Lugares ancla
Palos de Ciego Nº5 -Mayo/2026- Marta Gómez

«A veces, los fuereños no entienden mi cansancio ni mi polvo. […]
En piedra me convertí. […]
Aquí estaré con mi amor a solas, como recuerdo del porvenir, por los siglos de los siglos.»
Los recuerdos del porvenir, 1963, Elena Garro.
Lo positivo de mantener lugares-ancla en una familia es que te puedes encontrar contigo misma si hay un pliegue del espacio-tiempo. O si imaginas:
-¡Hey! Hacía mucho que no te veía.
Está claro que todos tenemos antepasados, y que éstos habitaron espacios que, en su mayoría, se pueden transitar. Sitios que conocieron a tus padres o abuelos de niños, incluso grados familiares más lejanos. En el caso de los pueblos, esa relación natural con ríos, caminos, huertas, prados, a veces se tornaba peleona y reticente a las obligaciones cíclicas de ir a la yerba, hacer el leñero, tornar las vacas, coger los huevos… Aparte de imprimir robustez física, apuntala algo en el alma: el amor al terruño. En la ciudad también, pero el asfalto, las aceras, en definitiva, lo urbanizado tiene algo de artificial y limpio que iguala y elimina justo lo que más sobresale en la infancia: el asombro.
A menudo, camino por un sendero que une los pueblos de mi concejo.

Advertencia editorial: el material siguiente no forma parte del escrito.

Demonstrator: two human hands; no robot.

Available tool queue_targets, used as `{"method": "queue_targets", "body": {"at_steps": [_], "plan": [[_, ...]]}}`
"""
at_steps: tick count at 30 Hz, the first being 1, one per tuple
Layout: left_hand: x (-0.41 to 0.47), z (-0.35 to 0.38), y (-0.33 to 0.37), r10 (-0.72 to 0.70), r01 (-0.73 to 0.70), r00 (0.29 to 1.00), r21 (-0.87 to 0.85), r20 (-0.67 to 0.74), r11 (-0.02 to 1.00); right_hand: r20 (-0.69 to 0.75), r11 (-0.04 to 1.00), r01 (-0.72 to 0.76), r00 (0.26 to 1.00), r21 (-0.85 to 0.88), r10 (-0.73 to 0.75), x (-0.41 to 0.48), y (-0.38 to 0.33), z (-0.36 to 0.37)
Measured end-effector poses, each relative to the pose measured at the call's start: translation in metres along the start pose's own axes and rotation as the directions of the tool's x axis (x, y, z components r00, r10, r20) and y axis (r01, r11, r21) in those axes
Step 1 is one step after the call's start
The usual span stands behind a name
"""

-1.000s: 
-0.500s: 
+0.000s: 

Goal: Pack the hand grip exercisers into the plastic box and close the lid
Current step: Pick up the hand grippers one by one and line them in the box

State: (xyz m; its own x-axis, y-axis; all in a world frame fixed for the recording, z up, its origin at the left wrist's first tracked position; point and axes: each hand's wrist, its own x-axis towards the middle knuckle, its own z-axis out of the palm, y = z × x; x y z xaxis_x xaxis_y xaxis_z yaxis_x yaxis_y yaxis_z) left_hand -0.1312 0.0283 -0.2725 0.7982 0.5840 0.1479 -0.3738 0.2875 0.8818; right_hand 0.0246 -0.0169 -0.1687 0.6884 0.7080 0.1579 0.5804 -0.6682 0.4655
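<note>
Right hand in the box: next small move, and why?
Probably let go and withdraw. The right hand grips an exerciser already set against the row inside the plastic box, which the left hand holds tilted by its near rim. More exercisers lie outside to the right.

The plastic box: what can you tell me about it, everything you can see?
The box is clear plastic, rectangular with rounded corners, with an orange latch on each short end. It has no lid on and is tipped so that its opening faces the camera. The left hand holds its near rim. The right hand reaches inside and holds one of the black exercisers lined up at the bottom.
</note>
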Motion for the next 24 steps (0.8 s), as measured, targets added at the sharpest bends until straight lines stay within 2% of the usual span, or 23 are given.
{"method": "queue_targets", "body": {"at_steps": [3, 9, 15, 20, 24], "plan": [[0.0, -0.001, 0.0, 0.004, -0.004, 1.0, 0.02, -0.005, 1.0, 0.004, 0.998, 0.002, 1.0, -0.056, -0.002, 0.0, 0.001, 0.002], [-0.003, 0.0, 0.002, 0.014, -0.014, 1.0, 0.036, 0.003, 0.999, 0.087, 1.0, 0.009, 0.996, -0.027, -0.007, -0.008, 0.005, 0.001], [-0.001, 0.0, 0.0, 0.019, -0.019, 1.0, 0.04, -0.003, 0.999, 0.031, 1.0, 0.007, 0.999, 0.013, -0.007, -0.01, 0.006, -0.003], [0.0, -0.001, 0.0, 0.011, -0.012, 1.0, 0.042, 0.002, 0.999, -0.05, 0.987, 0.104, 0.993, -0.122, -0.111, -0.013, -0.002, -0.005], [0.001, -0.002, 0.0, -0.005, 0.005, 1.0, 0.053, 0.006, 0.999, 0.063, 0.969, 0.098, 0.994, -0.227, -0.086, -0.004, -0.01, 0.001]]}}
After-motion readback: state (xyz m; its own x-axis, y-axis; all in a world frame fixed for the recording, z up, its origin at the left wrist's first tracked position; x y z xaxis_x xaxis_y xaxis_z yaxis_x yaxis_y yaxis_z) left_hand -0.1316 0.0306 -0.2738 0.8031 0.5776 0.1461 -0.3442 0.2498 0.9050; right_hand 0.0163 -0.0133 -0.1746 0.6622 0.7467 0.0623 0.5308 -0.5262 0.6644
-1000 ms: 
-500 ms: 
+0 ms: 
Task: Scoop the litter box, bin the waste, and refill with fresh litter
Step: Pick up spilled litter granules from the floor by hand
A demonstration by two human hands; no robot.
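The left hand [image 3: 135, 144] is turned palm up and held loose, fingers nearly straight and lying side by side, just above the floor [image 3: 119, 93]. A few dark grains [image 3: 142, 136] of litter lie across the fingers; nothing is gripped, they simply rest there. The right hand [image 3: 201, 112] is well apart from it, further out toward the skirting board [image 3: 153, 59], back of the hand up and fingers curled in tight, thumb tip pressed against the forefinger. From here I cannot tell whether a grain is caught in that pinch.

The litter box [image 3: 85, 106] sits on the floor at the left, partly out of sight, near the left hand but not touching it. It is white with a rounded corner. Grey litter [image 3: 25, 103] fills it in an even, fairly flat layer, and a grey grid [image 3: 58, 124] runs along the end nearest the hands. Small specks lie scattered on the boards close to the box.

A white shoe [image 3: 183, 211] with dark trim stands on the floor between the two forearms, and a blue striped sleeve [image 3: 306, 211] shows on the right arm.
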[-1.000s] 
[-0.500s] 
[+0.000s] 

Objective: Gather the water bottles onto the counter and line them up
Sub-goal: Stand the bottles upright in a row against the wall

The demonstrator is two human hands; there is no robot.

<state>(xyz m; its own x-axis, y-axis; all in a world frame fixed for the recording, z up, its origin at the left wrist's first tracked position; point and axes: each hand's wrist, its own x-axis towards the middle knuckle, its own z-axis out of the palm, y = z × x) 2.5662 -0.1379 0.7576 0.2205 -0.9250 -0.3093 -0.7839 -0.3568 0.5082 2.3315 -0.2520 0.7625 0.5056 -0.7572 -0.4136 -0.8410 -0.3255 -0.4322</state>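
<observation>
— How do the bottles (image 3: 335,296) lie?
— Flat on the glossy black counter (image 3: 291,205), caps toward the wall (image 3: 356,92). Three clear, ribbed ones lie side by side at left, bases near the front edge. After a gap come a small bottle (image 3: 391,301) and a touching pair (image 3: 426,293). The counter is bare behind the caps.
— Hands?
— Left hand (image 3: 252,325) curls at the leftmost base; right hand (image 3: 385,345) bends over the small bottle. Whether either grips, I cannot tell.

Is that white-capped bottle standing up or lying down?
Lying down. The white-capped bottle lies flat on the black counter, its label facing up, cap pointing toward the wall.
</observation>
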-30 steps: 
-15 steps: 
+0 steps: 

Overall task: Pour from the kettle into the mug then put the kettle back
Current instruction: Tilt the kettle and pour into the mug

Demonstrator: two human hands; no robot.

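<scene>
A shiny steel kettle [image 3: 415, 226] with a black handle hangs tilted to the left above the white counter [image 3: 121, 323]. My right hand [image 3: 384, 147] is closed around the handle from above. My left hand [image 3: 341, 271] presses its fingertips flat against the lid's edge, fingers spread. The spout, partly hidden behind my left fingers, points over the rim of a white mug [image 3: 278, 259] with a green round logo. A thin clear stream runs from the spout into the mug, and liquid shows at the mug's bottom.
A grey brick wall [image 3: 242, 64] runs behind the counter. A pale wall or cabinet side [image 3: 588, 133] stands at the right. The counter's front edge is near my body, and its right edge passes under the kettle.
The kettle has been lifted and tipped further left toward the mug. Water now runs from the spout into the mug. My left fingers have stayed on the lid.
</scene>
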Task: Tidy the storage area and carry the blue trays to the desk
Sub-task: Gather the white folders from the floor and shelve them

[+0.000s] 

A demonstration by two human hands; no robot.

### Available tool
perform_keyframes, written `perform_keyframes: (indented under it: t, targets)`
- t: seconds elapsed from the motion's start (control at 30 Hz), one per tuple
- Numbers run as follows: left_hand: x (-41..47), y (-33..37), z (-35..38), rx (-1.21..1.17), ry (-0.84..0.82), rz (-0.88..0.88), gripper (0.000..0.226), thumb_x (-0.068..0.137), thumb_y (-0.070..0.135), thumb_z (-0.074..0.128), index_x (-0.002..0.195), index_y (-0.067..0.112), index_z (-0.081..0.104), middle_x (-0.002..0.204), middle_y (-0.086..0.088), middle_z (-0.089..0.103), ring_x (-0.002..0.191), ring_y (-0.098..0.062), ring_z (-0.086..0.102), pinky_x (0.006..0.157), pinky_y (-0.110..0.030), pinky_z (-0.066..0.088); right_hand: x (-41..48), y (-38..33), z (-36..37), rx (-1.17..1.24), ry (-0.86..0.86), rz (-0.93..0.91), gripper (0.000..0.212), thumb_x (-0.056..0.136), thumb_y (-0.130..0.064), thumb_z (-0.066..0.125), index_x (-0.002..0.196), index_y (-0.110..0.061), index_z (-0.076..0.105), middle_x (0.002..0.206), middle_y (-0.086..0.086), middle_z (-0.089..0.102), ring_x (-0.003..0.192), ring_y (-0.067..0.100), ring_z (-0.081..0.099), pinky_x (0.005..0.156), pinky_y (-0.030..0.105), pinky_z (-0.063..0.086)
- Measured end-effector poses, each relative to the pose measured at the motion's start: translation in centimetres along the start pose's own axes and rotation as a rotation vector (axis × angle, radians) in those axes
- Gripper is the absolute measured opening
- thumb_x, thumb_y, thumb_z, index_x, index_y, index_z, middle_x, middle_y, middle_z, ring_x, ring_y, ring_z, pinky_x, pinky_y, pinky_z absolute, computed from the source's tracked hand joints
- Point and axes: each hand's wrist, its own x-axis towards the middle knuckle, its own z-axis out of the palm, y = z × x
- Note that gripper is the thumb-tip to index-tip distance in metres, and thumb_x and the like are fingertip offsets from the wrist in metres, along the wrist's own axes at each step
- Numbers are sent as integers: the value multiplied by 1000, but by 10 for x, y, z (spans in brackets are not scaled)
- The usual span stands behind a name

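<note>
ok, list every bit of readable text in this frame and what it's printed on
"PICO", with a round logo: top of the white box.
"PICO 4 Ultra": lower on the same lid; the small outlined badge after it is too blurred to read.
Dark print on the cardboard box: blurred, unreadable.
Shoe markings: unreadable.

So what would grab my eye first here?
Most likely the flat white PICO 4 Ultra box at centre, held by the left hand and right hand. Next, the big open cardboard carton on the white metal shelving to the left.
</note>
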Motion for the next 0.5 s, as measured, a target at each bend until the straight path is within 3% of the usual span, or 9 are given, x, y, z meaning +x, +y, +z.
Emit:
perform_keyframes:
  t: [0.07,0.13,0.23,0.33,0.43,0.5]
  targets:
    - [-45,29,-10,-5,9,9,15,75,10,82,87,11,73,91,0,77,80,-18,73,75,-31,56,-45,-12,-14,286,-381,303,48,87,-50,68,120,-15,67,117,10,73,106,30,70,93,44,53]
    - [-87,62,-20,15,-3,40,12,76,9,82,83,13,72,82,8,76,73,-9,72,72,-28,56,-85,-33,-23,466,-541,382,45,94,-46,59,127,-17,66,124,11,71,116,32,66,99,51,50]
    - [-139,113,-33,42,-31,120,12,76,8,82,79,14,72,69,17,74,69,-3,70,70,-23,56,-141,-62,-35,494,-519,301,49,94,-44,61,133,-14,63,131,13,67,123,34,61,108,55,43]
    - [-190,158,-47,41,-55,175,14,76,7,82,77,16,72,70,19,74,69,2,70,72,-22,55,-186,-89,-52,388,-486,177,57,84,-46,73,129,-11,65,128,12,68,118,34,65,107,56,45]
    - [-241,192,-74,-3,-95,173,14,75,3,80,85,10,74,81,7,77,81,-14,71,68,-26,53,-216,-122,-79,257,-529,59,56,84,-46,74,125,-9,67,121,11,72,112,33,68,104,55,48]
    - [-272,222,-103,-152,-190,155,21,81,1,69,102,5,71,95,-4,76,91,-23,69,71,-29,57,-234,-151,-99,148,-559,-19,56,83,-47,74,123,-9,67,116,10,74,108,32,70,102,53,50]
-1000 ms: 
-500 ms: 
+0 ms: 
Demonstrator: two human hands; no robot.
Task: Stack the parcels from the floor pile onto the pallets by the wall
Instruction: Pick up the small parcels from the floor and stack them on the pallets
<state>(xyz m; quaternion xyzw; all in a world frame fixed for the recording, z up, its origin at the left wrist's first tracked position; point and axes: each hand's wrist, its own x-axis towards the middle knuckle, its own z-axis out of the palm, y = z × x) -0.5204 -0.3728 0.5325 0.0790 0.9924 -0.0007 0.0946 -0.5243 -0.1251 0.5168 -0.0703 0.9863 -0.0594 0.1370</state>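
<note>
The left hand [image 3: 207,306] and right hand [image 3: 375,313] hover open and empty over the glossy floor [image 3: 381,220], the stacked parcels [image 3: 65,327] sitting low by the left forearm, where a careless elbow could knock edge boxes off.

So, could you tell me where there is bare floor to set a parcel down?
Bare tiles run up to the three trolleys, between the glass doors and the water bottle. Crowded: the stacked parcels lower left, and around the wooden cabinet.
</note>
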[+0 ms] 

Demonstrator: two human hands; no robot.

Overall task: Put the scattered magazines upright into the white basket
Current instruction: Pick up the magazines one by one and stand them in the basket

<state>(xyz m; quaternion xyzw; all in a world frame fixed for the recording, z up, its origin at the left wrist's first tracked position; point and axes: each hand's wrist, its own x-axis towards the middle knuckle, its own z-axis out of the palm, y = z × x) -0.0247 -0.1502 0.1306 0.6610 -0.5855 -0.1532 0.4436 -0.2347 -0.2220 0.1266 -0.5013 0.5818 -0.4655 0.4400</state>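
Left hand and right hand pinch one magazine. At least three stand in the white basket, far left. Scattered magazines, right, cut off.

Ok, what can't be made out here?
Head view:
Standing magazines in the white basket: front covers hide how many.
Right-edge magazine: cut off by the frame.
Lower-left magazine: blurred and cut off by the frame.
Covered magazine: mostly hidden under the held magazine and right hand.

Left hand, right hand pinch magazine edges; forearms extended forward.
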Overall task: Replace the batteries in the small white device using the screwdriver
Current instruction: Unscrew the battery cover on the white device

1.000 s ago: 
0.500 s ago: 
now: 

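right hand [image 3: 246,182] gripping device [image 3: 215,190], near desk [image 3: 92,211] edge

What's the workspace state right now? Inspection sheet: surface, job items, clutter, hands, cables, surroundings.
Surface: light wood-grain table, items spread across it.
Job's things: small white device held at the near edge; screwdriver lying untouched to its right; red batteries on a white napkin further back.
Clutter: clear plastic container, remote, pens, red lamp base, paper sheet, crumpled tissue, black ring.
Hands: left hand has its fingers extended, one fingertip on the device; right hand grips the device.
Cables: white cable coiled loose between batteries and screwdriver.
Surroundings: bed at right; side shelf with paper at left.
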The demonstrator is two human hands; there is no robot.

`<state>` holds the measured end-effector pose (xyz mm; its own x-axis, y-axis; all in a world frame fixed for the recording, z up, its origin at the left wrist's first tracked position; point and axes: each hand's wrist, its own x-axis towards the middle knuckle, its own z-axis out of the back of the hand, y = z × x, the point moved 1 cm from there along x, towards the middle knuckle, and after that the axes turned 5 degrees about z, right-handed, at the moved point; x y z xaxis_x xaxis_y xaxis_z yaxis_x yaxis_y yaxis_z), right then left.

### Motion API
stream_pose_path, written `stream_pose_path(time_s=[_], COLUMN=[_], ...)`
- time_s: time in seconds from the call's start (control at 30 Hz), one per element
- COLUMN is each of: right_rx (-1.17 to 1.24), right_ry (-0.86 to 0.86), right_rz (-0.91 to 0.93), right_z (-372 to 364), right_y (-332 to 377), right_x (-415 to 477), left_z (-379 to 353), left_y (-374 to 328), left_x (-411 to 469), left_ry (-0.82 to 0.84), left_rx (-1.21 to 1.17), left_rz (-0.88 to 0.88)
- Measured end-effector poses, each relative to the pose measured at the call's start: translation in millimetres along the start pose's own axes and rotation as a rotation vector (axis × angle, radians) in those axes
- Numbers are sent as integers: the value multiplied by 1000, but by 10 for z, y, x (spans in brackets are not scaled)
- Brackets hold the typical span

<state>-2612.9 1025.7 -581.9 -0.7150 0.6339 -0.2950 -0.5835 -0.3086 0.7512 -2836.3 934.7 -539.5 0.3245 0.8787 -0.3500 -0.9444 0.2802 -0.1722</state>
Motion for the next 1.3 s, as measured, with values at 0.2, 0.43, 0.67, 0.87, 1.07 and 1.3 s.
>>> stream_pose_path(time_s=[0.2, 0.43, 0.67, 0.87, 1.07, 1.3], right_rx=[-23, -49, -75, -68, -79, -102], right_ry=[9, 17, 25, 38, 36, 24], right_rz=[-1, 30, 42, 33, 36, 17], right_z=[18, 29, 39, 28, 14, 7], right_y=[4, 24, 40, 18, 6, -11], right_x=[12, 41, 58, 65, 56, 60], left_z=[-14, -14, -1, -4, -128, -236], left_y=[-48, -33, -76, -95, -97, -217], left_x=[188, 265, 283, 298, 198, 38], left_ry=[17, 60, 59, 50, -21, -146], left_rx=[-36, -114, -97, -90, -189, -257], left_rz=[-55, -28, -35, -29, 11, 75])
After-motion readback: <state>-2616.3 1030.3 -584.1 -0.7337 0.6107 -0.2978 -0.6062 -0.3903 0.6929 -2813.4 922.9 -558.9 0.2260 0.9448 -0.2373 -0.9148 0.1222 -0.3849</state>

Me recuerdo de niña, yendo o volviendo del colegio: jugando al «veo-veo», al «palabras encadenadas», o aprendiendo a diferenciar los árboles y flores.
Por eso, desde la madurez, creo que es una suerte poder reconocerte en otros tiempos en los mismos lugares: ahí me caí de la bicicleta y fue la primera vez que comí tierra, por allí hay muchas moras, desde esa higuera se cayó mi primo… Además, esta situación se extiende a la memoria familiar o local, con anécdotas muchas veces escuchadas de situaciones vividas por algún vecino. La tierra nos define, nos acota y nos abraza.
Supervivientes del bombardeo de Gernika relataron que, al salir de los lugares donde se habían resguardado del ataque, no sabían ni dónde estaban ni reconocían nada a su alrededor. Era, literalmente, otro pueblo, otro sitio. Imaginemos esa situación, la sensación de estar en casa y, en unas horas, sin haberte movido, casi en un pestañeo, ver y tener que habitar lo desconocido. Hechos similares se pueden asemejar en desastres naturales, pero ante los provocados por el hombre hay algo de perplejidad, impotencia y descreimiento: es hacerse de golpe adulto y borrar toda inocencia.
Qué pensará hoy una niña de Gaza o de Irán – si es que en un bombardeo puedes pensar, si se puede aplacar el sentimiento y buscar una lógica -: ¿sabrá dónde está? ¿algún día será adulta y se podrá recordar?